If you have sore nipples, try a gentle warm saline rinse for about 1 minute on each side (1 cup of hot water with 1/2 tsp of table salt, mix to dissolve and use when cool enough). See this Kelly Mom page about healing sore nipples for guidance on this & other tips. Consider using hydrogels (like the Soothies brand) for healing nipples. You can also put coconut oil on a disposable nursing pad and wear that inside your bra for extra comfort/protection against any chafing. (You might consider avoiding lanolin if you have broken skin on your nipples, since it can trap bacteria and irritate some people’s skin.) If the skin of nipples is cracked, wash nipples once a day with mild, unscented, non-antibacterial soap.

But remember, the best way to heal is to fix the poor latch! If you still are in pain after trying the tips below, please reach out for help. Premier Pediatrics has an IBCLC (International Board Certified Lactation Consultant) in our Brooklyn and Manhattan offices once a week.

How Partners Can Support You during Breast Feeding

  • Do skin to skin to calm baby before or after a feed
  • Bring water and food
  • Burp baby after feed
  • Do diaper changes
  • Learn how to “babywear” (in a carrier or wrap)
  • Become a super baby soother
  • Provide encouragement
  • When the time is right to start pumping and bottle feeding, learn how to do paced bottle feeding

Human Breast Milk Storage Guidelines from the CDC

Freshly expressed or pumped milk can be stored:

  • At room temperature (77° F or colder) for up to 4 hours.
  • In the refrigerator for up to 4 days.
  • In the freezer for about 6 months is best; up to 12 months is acceptable.
  • Leftover milk in a bottle which you have fed to your baby should be refrigerated and used within about 2 hours.

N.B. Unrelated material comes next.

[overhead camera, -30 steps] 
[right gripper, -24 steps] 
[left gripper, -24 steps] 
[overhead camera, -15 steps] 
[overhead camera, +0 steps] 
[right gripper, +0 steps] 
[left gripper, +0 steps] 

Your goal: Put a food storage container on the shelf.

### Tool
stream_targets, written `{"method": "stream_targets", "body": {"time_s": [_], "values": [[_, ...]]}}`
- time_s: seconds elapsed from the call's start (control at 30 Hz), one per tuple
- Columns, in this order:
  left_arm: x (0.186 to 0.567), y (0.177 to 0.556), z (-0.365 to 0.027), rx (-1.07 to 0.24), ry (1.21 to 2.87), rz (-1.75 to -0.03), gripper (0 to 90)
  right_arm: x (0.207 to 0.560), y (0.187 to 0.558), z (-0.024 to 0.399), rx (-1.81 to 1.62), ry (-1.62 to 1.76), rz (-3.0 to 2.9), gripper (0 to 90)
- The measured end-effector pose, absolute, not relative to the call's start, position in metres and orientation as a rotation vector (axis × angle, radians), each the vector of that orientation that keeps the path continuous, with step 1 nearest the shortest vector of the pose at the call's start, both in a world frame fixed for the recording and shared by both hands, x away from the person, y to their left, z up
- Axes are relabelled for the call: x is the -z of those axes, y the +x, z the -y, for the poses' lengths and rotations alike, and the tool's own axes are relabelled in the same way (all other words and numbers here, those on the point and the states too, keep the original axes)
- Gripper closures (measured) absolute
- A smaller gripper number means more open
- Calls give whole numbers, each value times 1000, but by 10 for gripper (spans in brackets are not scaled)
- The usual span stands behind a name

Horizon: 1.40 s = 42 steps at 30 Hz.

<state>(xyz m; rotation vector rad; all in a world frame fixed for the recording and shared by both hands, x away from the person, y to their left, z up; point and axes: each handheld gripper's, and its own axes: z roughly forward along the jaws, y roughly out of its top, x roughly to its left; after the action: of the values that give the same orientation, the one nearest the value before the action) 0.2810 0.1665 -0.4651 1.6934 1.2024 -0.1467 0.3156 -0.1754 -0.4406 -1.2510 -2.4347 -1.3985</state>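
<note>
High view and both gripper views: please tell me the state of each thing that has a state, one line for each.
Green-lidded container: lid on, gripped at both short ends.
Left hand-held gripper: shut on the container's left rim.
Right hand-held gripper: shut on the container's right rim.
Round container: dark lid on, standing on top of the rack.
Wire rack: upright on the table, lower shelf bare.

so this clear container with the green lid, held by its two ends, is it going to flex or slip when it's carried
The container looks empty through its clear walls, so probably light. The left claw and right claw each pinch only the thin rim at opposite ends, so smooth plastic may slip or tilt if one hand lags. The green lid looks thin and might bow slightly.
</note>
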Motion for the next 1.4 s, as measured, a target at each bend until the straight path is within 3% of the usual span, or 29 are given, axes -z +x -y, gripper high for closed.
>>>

Use breast milk within 24 hours of thawing in the refrigerator (this means from the time it is no longer frozen or is completely thawed, not from the time when you took it out of the freezer).

Once breast milk is brought to room temperature or warmed after storing in the refrigerator or freezer, it should be used within 2 hours. Don’t refreeze breast milk once it has been thawed.

Additional Lactation Information and Resources

  • Per the AAP, nursing babies should get 400 IU (International Units) of vitamin D per day beginning soon after birth. We recommend D Drops or Carlson’s Vitamin D, which has no added flavors or colors and is a single drop dose per day.
  • Whether you’re nursing, formula feeding or a combo, babies go through growth spurts, during which they want to feed more and may be a bit fussier. Common times for growth spurts are during the first few days at home, around 7–10 days, 2–3 weeks, 4–6 weeks, 3 months, 4 months, 6 months and 9 months (more or less, depending on the individual baby, gestational age, etc.).
  • Infant Risk Center at Texas Tech University Health Sciences Center are the foremost experts on the safety of medications while pregnant or breastfeeding your baby.